[
https://issues.apache.org/jira/browse/TIKA-790?page=com.atlassian.jira.plugin.system.issuetabpanels:comment-tabpanel&focusedCommentId=13157197#comment-13157197
]
Nick Burch commented on TIKA-790:
---------------------------------
One possible solution to the few extra types that POIFSDocumentType has (such
as Encrypted) is to add a parameter to the mimetype returned by
POIFSContainerDetector, eg for an Encrypted file return
"application/x-tika-msoffice; format=encrypted"
> Reduce duplication between POIFSDocumentType (in OfficeParser) and
> POIFSContainerDetector
> -----------------------------------------------------------------------------------------
>
> Key: TIKA-790
> URL: https://issues.apache.org/jira/browse/TIKA-790
> Project: Tika
> Issue Type: Improvement
> Components: parser
> Affects Versions: 1.0
> Reporter: Nick Burch
> Assignee: Nick Burch
>
> For historical reasons, we now have two parts of Tika that handle trying to
> identify the type of an OLE2 based file.

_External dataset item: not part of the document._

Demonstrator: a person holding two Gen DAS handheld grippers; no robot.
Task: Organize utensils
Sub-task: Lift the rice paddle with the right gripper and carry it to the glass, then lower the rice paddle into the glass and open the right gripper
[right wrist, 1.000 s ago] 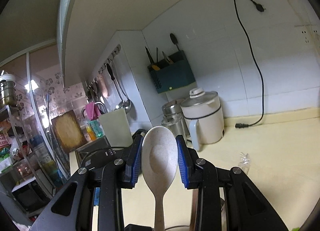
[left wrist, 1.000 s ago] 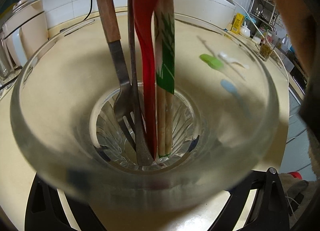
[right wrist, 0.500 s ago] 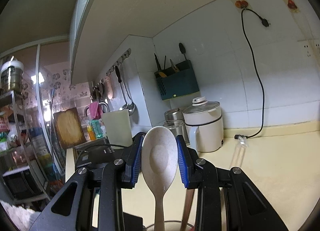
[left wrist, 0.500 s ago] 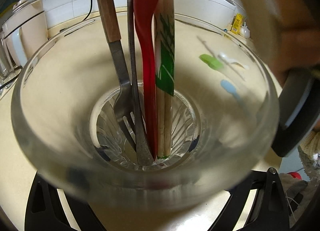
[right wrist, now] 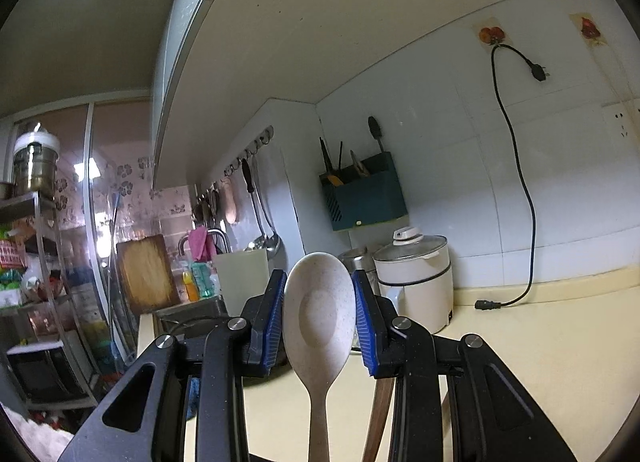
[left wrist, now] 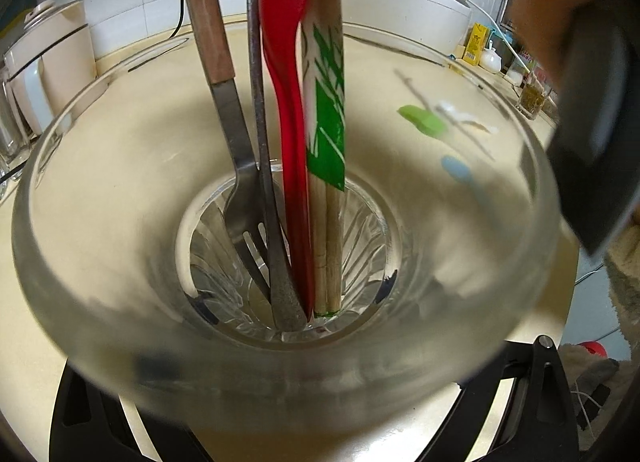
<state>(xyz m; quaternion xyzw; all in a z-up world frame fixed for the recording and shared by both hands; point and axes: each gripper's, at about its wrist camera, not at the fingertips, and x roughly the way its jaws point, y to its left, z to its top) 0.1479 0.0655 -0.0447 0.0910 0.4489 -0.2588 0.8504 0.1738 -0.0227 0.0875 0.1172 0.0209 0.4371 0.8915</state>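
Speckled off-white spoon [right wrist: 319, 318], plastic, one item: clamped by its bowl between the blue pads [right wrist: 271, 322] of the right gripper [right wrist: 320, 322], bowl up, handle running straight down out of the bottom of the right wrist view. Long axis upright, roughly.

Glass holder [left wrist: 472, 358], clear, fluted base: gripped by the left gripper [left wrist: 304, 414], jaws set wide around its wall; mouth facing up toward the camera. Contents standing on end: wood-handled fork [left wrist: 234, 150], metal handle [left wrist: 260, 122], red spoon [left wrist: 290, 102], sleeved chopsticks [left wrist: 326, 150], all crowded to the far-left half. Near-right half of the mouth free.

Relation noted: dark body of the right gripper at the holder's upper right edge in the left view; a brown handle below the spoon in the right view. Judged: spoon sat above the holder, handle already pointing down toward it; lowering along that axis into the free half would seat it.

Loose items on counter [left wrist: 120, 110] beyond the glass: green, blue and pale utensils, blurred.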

> POIFSDocumentType is able to detect a few kinds of files that
> POIFSContainerDetector is not able to (eg Encrypted and OLE Native), mostly
> which may not map well onto mimetypes. POIFSDocumentType also lacks some of
> the logic in the main detector, and only does the office parser supported
> files
> We should probably try to reduce the duplication. One option is to add the
> extra few types into the Detector some how, the other is to use the detector
> first and do additional specific checks after
--
This message is automatically generated by JIRA.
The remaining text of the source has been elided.